Like their Indianapolis counterparts, they are regarded as premier players at their position. Houston hopes they will be steel poles of a Texans’ foundation for years to come.
Johnson, Myers and Williams reflected on the Colts in recent days.
Here’s some insight into what the three guys who might be playing for Indy for the final time have meant to the division and to guys who aim to follow a similar path.
Johnson on Wayne: “He’s a route technician. I sat and watched and learned from him at Miami. He took me under his wing. He works hard at everything he does, everything. He’s committed. His numbers speak for themselves. In every conversation about the best receivers in the league, his name comes up.
“I can’t imagine him in another uniform, and for it to end like this. After 11, 12, 13, 14 wins every year, it’s crazy.
Myers on Saturday: “He has real good technique. Obviously it’s a different team with a different offense. But he’s a tremendous pass blocker, and they’ve had success running the ball as well with Edgerrin James and Joseph Addai for years. He’s a little bit shorter, he’s got that leverage on guys. In his prime, he’s been able to get a hand on guys and just lock guys out, that’s what he’s been known for.
“When you’re watching defenses, you watch the other center. And I’ve tried to get pointers from each guy. For a long time I’ve been watching how he pass protects.”
Williams on Mathis: “Not taking anything away from Dwight Freeney, but I think Mathis has been a key to their defense. Watching him play and how his motor goes every play, it’s not just the pass, but he’s phenomenal against the run. I guess you could say he’s undersized, but he holds his own against the run as well as the pass. I think he doesn’t get enough credit for his play against the run.”

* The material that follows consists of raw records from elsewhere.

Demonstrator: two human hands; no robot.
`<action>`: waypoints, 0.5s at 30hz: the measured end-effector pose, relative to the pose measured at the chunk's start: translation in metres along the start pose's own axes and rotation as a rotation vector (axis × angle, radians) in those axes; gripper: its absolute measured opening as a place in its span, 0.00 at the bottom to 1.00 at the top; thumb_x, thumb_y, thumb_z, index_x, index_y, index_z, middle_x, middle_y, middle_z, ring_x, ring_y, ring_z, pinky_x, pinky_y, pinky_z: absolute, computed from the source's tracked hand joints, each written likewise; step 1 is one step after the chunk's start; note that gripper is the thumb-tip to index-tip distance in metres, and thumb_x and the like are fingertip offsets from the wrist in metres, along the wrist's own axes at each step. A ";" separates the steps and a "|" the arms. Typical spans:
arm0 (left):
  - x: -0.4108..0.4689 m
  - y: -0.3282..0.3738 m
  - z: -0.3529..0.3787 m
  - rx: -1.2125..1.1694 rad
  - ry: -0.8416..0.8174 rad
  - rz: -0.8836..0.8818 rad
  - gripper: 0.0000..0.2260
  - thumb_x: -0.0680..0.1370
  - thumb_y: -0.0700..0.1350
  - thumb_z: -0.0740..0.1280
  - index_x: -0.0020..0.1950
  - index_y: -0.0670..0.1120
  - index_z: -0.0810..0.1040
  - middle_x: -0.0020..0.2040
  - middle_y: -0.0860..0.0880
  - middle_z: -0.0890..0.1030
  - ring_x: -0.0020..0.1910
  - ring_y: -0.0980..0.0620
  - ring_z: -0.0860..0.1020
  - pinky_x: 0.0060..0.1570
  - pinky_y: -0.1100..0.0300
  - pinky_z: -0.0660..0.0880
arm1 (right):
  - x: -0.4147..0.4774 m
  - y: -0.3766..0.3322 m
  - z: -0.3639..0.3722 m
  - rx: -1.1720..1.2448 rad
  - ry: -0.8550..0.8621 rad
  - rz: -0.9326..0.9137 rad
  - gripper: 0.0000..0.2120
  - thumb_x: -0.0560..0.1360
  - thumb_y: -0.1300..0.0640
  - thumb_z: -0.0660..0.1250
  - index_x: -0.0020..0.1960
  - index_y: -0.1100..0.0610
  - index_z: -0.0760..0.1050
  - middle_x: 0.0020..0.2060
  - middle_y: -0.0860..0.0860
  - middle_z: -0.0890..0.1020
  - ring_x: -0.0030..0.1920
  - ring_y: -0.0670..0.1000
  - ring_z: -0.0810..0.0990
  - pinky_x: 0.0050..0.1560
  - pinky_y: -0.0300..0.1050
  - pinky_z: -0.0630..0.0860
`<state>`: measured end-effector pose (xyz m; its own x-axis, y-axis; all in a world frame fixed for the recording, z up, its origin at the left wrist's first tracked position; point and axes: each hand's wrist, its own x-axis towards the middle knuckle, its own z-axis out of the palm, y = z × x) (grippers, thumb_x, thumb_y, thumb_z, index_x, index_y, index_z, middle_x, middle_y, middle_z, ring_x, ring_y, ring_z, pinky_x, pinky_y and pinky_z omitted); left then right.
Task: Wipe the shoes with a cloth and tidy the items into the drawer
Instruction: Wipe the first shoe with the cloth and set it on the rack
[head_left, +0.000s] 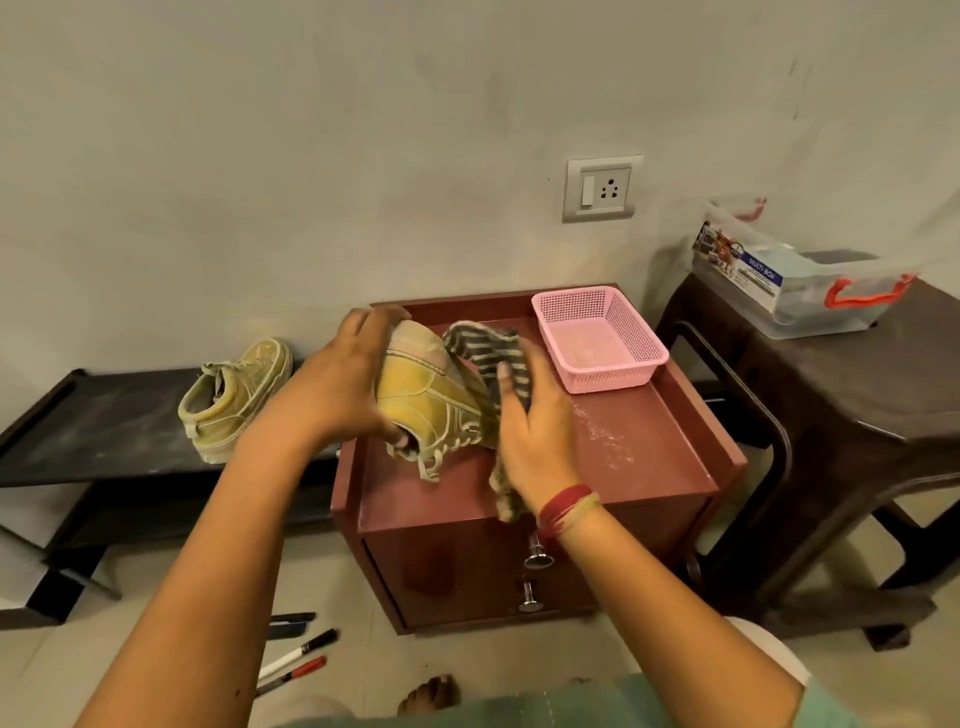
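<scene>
**Status, est.:** early. Wiping is under way on shoe 1 (431, 400). Shoe 2 (234, 395) sits apart on the black shelf (104, 415), at 9 o'clock from the table (649, 441). It looks pale and dusty, so prob. not wiped yet, but I can't confirm. Tidying is not begun: the drawer (457, 571) is closed, as is the one below it, w/ both knobs flush. Pens (298, 654) lie loose on the floor at 7 o'clock from the table; prob. these go in the drawer.

**Hands:** L hand (343, 374) grips shoe 1 at the heel end, fingers curled over the sole and one fingertip showing at the opening. R hand (530, 431) lies flat w/ near-straight fingers, pressing the cloth (488, 348) onto the shoe's side. It presses, not pinches, as far as I can see.

**Shoe 1:** held above the table top, toward its 9 o'clock side, and prob. clear of the surface. It is turned on its side, sole facing 11 o'clock. Upper is mustard-yellow w/ pale stitching. Sole is lighter and looks dull/dusty. Laces hang loose at 6 o'clock.

**Cloth:** grey/cream stripes. One end drapes over the shoe's toe; the other hangs past the R wrist.

**Other:** a pink basket (613, 382) sits at the 1 o'clock corner of the table top and looks empty. A whitish smear marks the table top at 3 o'clock from the shoe.
</scene>
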<state>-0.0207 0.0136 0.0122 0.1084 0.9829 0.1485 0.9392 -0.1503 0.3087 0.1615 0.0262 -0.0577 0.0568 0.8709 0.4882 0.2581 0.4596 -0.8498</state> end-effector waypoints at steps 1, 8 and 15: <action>0.003 0.004 -0.002 0.049 -0.028 0.002 0.56 0.53 0.46 0.84 0.73 0.54 0.56 0.71 0.49 0.62 0.59 0.43 0.74 0.55 0.52 0.73 | -0.003 -0.001 0.005 -0.003 -0.058 -0.020 0.17 0.78 0.55 0.57 0.66 0.54 0.70 0.59 0.49 0.78 0.60 0.47 0.75 0.62 0.47 0.72; 0.012 0.011 -0.007 0.094 -0.079 0.122 0.54 0.61 0.38 0.81 0.75 0.63 0.52 0.78 0.51 0.52 0.66 0.43 0.71 0.55 0.53 0.75 | 0.002 0.007 0.009 0.082 -0.153 0.071 0.24 0.77 0.44 0.55 0.70 0.53 0.66 0.67 0.51 0.71 0.68 0.48 0.68 0.68 0.55 0.66; 0.014 0.000 0.002 -0.059 0.118 0.154 0.45 0.65 0.43 0.78 0.75 0.61 0.57 0.73 0.51 0.64 0.60 0.47 0.75 0.55 0.48 0.76 | 0.005 0.004 0.005 0.115 -0.130 0.135 0.20 0.80 0.49 0.56 0.70 0.54 0.64 0.65 0.45 0.69 0.66 0.43 0.65 0.68 0.42 0.62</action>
<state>-0.0180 0.0278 0.0123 0.2072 0.9290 0.3065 0.8935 -0.3073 0.3275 0.1579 0.0328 -0.0593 -0.0437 0.9374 0.3454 0.1445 0.3481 -0.9263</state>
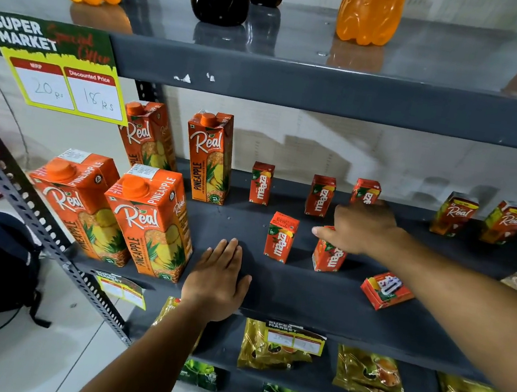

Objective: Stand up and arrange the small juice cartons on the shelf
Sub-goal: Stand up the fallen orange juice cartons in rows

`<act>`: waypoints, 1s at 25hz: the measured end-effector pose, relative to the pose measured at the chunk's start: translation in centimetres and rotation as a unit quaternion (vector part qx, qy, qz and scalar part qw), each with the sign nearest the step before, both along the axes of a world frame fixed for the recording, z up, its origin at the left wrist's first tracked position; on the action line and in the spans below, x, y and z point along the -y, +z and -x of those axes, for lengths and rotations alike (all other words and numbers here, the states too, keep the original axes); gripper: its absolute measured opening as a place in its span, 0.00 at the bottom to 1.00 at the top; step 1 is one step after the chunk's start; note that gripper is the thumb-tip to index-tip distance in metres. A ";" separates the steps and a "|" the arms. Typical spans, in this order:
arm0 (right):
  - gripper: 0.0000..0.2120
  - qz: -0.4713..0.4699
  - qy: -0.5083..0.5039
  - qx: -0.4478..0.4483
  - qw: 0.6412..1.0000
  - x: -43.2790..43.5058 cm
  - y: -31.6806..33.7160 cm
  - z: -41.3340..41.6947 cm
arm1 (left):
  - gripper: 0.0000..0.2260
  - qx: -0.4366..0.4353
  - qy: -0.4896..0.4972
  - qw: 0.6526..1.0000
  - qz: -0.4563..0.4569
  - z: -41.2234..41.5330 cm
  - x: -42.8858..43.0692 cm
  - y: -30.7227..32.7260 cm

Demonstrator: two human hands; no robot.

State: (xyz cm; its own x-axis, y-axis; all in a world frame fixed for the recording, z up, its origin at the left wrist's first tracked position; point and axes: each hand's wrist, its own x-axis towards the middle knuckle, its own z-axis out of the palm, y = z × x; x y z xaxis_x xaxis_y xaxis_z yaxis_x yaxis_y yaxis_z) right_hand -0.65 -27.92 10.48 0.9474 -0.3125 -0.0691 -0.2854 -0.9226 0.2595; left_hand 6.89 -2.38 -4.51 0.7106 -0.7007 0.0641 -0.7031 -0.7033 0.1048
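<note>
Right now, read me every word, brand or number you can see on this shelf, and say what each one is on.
"SUPER MARKET", "MRP 20 Rs", "Discounted Price 18 Rs": yellow and green price sign on the grey shelf edge.
"Real", "PINEAPPLE": tall orange cartons.
"maaza", "10/-": small red-orange cartons.
"Real": two small cartons at far right.
"SUPER MARKET": lower shelf tag; its prices are unreadable.
Gold and green packets: print too blurred.
</note>
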 end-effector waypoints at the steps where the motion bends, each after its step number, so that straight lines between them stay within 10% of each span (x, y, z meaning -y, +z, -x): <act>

I have trouble picturing Saturday playing elsewhere, but he certainly could. Wayne and Mathis would be attractive free agents if they hit the market.
And they could conceivably land within the division.
Mathis could be the edge rusher Jacksonville needs to round out its defense. And Wayne could be an excellent complement to Johnson in Houston.
“We joke about it all the time,” Johnson said. “If Reggie’s on the market, I’ll be a big recruiter. I’m pretty sure my coaches know that.”
Talk of a possible future life as a Texan made Wayne laugh.
“I’m sure he’s got some hammies he needs to worry about first,” he said, referring to hamstring injuries that have cost Johnson much of the season and will keep him out against the Colts. “And I am sure their team is ecstatic about their first playoff opportunity…
“If Dre is going to politic for me, he’s got enough time to do it.”